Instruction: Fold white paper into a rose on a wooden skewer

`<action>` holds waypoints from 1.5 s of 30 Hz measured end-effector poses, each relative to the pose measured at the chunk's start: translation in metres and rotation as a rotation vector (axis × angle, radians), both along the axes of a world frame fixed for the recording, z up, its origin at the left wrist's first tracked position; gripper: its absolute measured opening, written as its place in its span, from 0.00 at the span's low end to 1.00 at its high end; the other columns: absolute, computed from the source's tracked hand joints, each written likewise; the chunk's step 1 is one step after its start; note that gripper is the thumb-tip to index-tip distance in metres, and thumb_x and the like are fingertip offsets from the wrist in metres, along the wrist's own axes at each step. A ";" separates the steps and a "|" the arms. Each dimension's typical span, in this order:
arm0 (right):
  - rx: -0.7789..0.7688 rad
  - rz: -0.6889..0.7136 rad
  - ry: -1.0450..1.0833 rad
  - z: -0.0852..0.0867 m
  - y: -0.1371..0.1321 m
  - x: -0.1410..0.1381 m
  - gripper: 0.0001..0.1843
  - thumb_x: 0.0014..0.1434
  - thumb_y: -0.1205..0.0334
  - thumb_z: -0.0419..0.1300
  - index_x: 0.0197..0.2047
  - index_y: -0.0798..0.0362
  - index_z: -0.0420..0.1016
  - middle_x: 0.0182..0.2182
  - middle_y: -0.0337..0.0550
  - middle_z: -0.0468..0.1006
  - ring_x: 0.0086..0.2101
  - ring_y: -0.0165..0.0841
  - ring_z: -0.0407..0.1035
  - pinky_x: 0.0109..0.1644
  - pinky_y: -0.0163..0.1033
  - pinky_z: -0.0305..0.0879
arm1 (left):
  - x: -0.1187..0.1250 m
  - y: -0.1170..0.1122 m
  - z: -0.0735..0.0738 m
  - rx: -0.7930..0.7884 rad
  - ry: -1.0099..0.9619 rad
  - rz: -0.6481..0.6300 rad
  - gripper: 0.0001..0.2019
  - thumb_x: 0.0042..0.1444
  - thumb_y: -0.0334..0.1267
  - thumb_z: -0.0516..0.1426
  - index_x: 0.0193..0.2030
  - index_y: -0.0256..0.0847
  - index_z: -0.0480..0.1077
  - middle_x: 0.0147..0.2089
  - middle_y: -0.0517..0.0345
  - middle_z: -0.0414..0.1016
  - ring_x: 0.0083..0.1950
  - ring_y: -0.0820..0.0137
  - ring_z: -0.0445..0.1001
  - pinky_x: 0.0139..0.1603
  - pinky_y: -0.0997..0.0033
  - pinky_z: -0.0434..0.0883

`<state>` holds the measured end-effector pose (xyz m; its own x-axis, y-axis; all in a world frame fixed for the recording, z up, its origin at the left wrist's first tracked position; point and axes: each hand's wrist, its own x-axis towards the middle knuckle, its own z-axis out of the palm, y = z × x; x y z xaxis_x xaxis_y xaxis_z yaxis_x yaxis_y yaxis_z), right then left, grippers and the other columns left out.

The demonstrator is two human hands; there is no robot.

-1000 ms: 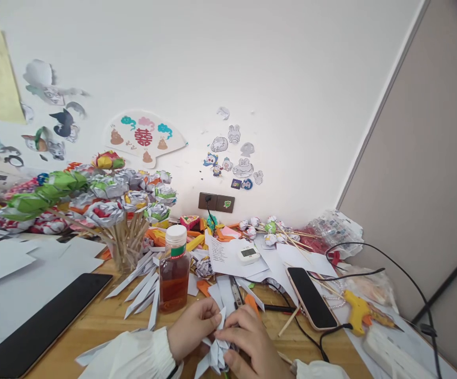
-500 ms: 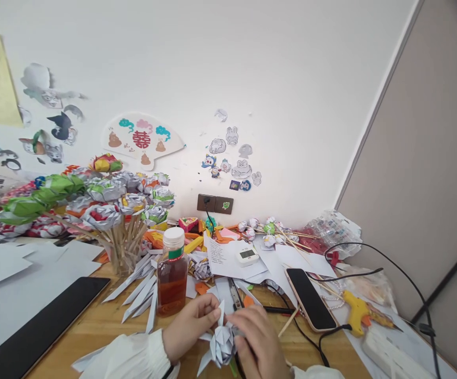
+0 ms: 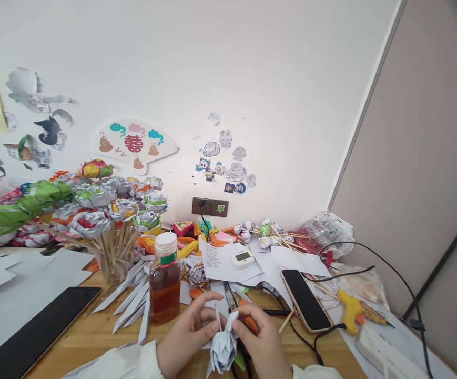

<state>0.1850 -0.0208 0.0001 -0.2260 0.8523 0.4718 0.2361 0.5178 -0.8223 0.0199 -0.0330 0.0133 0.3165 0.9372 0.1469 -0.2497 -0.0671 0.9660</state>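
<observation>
Between my hands, low in the middle of the view, is a folded white paper flower point(image 3: 223, 350) with pointed strips standing up from it. My left hand point(image 3: 191, 334) pinches a strip on its left side between thumb and fingers. From the right, my right hand point(image 3: 262, 337) grips another upright strip with thumb and forefinger. Just beyond my left hand stands a bottle of amber liquid point(image 3: 165, 287) with a white cap. Loose folded white paper strips point(image 3: 128, 305) lie to the left of the bottle.
A holder of paper flowers point(image 3: 113, 258) on sticks stands at the back left. In front of it lies a long black slab point(image 3: 50, 331). To the right are a phone point(image 3: 306, 300), a yellow glue gun point(image 3: 350, 310), a white power strip point(image 3: 386, 352) and looping black cables. A small white timer point(image 3: 243, 257) sits on papers.
My right hand has moved from loosely beside the flower to pinching a strip at its top. The flower's strips are now spread apart. The view has shifted slightly.
</observation>
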 end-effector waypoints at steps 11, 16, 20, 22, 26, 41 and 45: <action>0.547 -0.014 -0.146 0.019 -0.014 0.000 0.05 0.54 0.65 0.55 0.36 0.50 0.68 0.29 0.41 0.72 0.31 0.34 0.65 0.36 0.40 0.63 | 0.008 -0.023 0.020 0.378 0.610 0.392 0.08 0.44 0.36 0.59 0.34 0.44 0.74 0.35 0.56 0.77 0.39 0.64 0.72 0.42 0.71 0.66; 0.565 -0.030 -0.159 0.019 -0.013 0.001 0.03 0.53 0.64 0.56 0.34 0.50 0.66 0.27 0.41 0.71 0.30 0.34 0.65 0.35 0.41 0.63 | 0.008 -0.024 0.017 0.427 0.631 0.434 0.06 0.45 0.38 0.59 0.32 0.45 0.75 0.33 0.54 0.78 0.36 0.63 0.74 0.39 0.71 0.69; 0.595 -0.048 -0.132 0.021 -0.013 0.000 0.02 0.53 0.64 0.56 0.33 0.50 0.66 0.26 0.40 0.72 0.29 0.33 0.65 0.33 0.39 0.62 | 0.006 -0.025 0.012 0.499 0.663 0.458 0.08 0.45 0.37 0.59 0.34 0.47 0.75 0.34 0.55 0.79 0.36 0.63 0.74 0.40 0.71 0.70; 0.628 -0.055 -0.121 0.021 -0.013 0.000 0.02 0.53 0.64 0.56 0.33 0.50 0.66 0.26 0.39 0.72 0.28 0.33 0.65 0.32 0.39 0.62 | 0.005 -0.026 0.008 0.580 0.694 0.489 0.08 0.45 0.37 0.59 0.35 0.47 0.74 0.34 0.55 0.79 0.36 0.64 0.75 0.40 0.72 0.70; 0.684 -0.082 -0.151 0.018 -0.014 0.001 0.02 0.53 0.65 0.56 0.31 0.50 0.64 0.25 0.38 0.72 0.28 0.32 0.65 0.36 0.43 0.61 | 0.005 -0.027 0.004 0.826 0.759 0.560 0.10 0.47 0.34 0.58 0.38 0.46 0.73 0.33 0.55 0.79 0.36 0.66 0.75 0.40 0.75 0.69; -0.063 0.136 -0.043 0.009 -0.007 -0.005 0.10 0.47 0.59 0.58 0.23 0.54 0.62 0.20 0.34 0.64 0.23 0.27 0.60 0.26 0.31 0.57 | 0.002 -0.017 0.020 0.208 0.623 0.135 0.05 0.43 0.34 0.56 0.23 0.39 0.62 0.24 0.62 0.65 0.28 0.72 0.65 0.30 0.75 0.63; -0.273 0.199 -0.005 0.000 -0.006 -0.009 0.09 0.46 0.61 0.58 0.23 0.54 0.60 0.18 0.32 0.61 0.22 0.26 0.58 0.26 0.30 0.54 | -0.002 -0.004 0.000 0.075 0.539 0.010 0.10 0.39 0.40 0.57 0.22 0.38 0.60 0.20 0.68 0.60 0.23 0.77 0.57 0.24 0.78 0.58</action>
<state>0.1759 -0.0264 -0.0002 -0.4023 0.8859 0.2310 0.1569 0.3153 -0.9359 0.0177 -0.0368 0.0134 0.3570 0.9335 0.0333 0.2802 -0.1410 0.9495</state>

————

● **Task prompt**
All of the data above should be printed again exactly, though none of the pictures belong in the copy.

● **Result for this task**
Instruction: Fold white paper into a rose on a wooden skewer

`<action>` holds waypoints from 1.5 s of 30 Hz measured end-effector poses, each relative to the pose measured at the chunk's start: translation in metres and rotation as a rotation vector (axis × angle, radians), both along the axes of a world frame fixed for the recording, z up, its origin at the left wrist's first tracked position; gripper: its absolute measured opening, written as its place in its span, from 0.00 at the span's low end to 1.00 at its high end; the other columns: absolute, computed from the source's tracked hand joints, each written likewise; the chunk's step 1 is one step after its start; note that gripper is the thumb-tip to index-tip distance in metres, and thumb_x and the like are fingertip offsets from the wrist in metres, along the wrist's own axes at each step. A ";" separates the steps and a "|" the arms. Each dimension's typical span, in this order:
arm0 (right):
  - rx: -0.7789..0.7688 rad
  - rz: -0.6889..0.7136 rad
  - ry: -1.0450..1.0833 rad
  - z: -0.0852..0.0867 m
  - y: -0.1371..0.1321 m
  - x: -0.1410..0.1381 m
  - gripper: 0.0001..0.1843
  - thumb_x: 0.0014..0.1434
  - thumb_y: -0.1205..0.0334
  - thumb_z: -0.0419..0.1300
  - index_x: 0.0197..0.2047
  - index_y: -0.0798..0.0362
  - index_z: -0.0420..0.1016
  - middle_x: 0.0182..0.2182
  - middle_y: -0.0337..0.0550
  - middle_z: -0.0468..0.1006
  - ring_x: 0.0086..0.2101
  - ring_y: -0.0165..0.0841
  - ring_z: -0.0407..0.1035
  - pinky_x: 0.0109..0.1644
  - pinky_y: -0.0163..0.1033
  - pinky_z: -0.0305..0.0879
arm1 (left):
  - x: -0.1187..0.1250 m
  - y: -0.1170..0.1122 m
  - z: -0.0735..0.0738 m
  - rx: -0.7930..0.7884 rad
  - ry: -1.0099..0.9619 rad
  - rz: -0.6481..0.6300 rad
  - gripper: 0.0001..0.2019
  - thumb_x: 0.0042..0.1444
  - thumb_y: -0.0334..0.1267
  - thumb_z: -0.0516..0.1426
  - index_x: 0.0193..0.2030
  - index_y: -0.0256..0.0847
  - index_z: -0.0480..0.1077
  - middle_x: 0.0147..0.2089
  - middle_y: -0.0517..0.0345
  - middle_z: -0.0414..0.1016
  - ring_x: 0.0083..0.1950
  - ring_y: -0.0820..0.0137
  - ring_z: -0.0445..0.1001
  - pinky_x: 0.0139..0.1603
  - pinky_y: -0.0997..0.0033
  - pinky_z: -0.0434..0.0883

`<state>` holds the measured end-effector pose (xyz m; its own x-axis, y-axis; all in a world frame fixed for the recording, z up, its origin at the left wrist's first tracked position; point and axes: each hand's wrist, its own x-axis towards the middle knuckle, its own z-axis out of the palm, y = z × x; x y z xaxis_x xaxis_y xaxis_z yaxis_x yaxis_y yaxis_z), right then left, grippers and the other columns left out.

The demonstrator is two human hands; there is no robot.

-1000 ms: 
-500 ms: 
+0 ms: 

<state>0.1850 -0.0208 0.0001 -0.2260 0.8523 0.4718 0.2361 0.5178 -0.8223 0.0199 -0.0330 0.0133 0.3165 0.9372 0.1469 -0.2497 -0.0671 0.9660</state>
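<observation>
Between my hands, low in the middle of the view, is a folded white paper flower point(image 3: 223, 350) with pointed strips standing up from it. My left hand point(image 3: 191, 334) pinches a strip on its left side between thumb and fingers. From the right, my right hand point(image 3: 262, 337) grips another upright strip with thumb and forefinger. Just beyond my left hand stands a bottle of amber liquid point(image 3: 165, 287) with a white cap. Loose folded white paper strips point(image 3: 128, 305) lie to the left of the bottle.
A holder of paper flowers point(image 3: 113, 258) on sticks stands at the back left. In front of it lies a long black slab point(image 3: 50, 331). To the right are a phone point(image 3: 306, 300), a yellow glue gun point(image 3: 350, 310), a white power strip point(image 3: 386, 352) and looping black cables. A small white timer point(image 3: 243, 257) sits on papers.
My right hand has moved from loosely beside the flower to pinching a strip at its top. The flower's strips are now spread apart. The view has shifted slightly.
</observation>
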 end-effector waypoints at steps 11, 16, 20, 22, 26, 41 and 45: <action>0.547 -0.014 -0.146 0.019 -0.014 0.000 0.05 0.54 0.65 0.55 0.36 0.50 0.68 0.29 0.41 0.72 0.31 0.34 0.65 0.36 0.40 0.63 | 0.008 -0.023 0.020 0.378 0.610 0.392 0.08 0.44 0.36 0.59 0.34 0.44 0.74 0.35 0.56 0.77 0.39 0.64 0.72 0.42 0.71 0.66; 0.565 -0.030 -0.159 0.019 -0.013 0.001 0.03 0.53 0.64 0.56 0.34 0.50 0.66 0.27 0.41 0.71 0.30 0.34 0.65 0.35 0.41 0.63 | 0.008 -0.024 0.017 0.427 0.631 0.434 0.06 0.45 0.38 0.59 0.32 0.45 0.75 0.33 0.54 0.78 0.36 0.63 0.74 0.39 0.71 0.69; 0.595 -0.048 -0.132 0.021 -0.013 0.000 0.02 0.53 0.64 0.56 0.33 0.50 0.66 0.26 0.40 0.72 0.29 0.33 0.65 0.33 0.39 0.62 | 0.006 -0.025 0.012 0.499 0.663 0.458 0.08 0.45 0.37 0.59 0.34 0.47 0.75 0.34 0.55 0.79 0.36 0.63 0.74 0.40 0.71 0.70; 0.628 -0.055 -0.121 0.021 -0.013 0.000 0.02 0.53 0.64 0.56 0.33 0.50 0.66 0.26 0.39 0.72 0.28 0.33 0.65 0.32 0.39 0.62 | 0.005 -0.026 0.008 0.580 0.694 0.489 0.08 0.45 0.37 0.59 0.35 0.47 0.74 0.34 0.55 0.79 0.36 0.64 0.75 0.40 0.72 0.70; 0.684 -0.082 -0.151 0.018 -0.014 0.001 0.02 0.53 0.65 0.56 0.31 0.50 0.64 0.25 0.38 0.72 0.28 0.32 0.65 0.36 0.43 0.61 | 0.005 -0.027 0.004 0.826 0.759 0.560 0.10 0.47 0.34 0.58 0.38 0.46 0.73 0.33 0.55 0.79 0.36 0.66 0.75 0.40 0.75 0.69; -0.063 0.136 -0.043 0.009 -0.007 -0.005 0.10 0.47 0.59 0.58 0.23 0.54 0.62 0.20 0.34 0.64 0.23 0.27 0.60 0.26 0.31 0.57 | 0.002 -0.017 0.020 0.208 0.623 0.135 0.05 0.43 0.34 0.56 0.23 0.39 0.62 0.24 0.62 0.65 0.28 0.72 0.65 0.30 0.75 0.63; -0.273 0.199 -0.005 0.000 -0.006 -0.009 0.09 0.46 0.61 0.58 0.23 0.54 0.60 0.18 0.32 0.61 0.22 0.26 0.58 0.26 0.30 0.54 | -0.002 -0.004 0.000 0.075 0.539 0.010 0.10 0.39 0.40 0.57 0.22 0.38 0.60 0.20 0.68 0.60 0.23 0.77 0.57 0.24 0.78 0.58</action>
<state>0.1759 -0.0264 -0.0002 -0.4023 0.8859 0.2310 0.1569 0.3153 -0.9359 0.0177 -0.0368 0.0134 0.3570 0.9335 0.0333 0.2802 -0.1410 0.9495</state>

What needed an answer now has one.